La Procura di Roma ha aperto un’inchiesta sull’incidente ferroviario avvenuto lo scorso 13 luglio sulla linea Roma San Pietro–Vigna Clara, dove un treno regionale è stato colpito da una trivella impegnata in lavori di carotaggio sulla strada sovrastante la galleria. Un episodio che avrebbe potuto trasformarsi in una tragedia e che, solo per una serie di circostanze favorevoli, non ha provocato vittime né feriti. Il fascicolo, coordinato dal procuratore aggiunto Antonino Di Maio, ipotizza il reato di disastro colposo e punta a fare piena luce sulla catena di responsabilità che ha portato al clamoroso incidente. L’episodio si è verificato intorno alle 10.35 del 13 luglio, a circa cinquanta metri dalla stazione di Vigna Clara. Durante alcune operazioni di carotaggio eseguite nell’ambito di un cantiere stradale, una sonda meccanica ha perforato la volta della galleria ferroviaria proprio mentre stava transitando il treno regionale 5984. La trivella ha colpito il convoglio in movimento, danneggiando in maniera evidente il parabrezza anteriore e parte della copertura del tetto. A bordo del treno si trovavano cinque passeggeri, oltre al personale ferroviario. Nonostante la violenza dell’impatto e il rischio potenziale, nessuno è rimasto ferito. Subito dopo l’incidente è scattato il piano di emergenza. Sul posto sono intervenuti i vigili del fuoco, il personale di Rete Ferroviaria Italiana, gli operatori di Fs Security e gli agenti della Polizia Ferroviaria, che hanno provveduto a mettere in sicurezza l’area e ad avviare i primi rilievi tecnici. La circolazione ferroviaria sulla tratta è stata temporaneamente sospesa per consentire le verifiche sull’integrità della galleria e sulle condizioni del convoglio coinvolto. Le indagini della magistratura dovranno ora ricostruire con precisione quanto accaduto e accertare eventuali responsabilità. Gli investigatori vogliono capire come sia stato possibile che la trivella raggiungesse la galleria ferroviaria durante le operazioni di perforazione e se siano state rispettate tutte le procedure previste per lavori di questo tipo.

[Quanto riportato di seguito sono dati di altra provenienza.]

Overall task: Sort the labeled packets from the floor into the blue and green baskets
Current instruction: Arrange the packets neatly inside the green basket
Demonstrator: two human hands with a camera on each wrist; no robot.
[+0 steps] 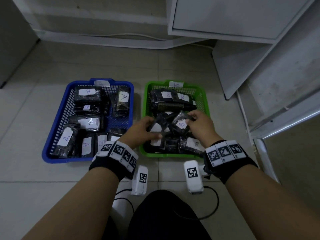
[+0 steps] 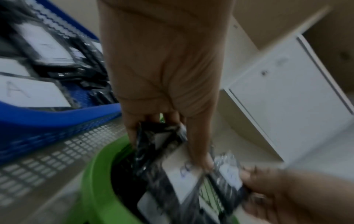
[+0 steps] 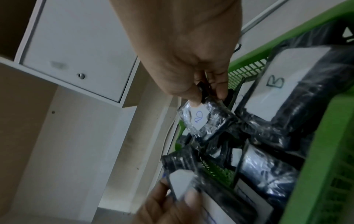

Tra gli aspetti al vaglio della Procura vi è la corretta pianificazione del cantiere, la presenza della galleria ferroviaria nella documentazione tecnica, il rispetto delle distanze di sicurezza e dei limiti di profondità durante le operazioni di carotaggio, oltre all’eventuale esistenza di omissioni o errori di valutazione da parte dei soggetti coinvolti.
L’inchiesta punta quindi a chiarire se l’incidente sia stato causato da una semplice fatalità oppure da una serie di negligenze che avrebbero potuto avere conseguenze ben più gravi. Un episodio che riaccende l’attenzione sulla sicurezza dei cantieri in prossimità delle infrastrutture ferroviarie e sulla necessità di un rigoroso coordinamento tra le attività di superficie e quelle che si svolgono lungo la rete ferroviaria.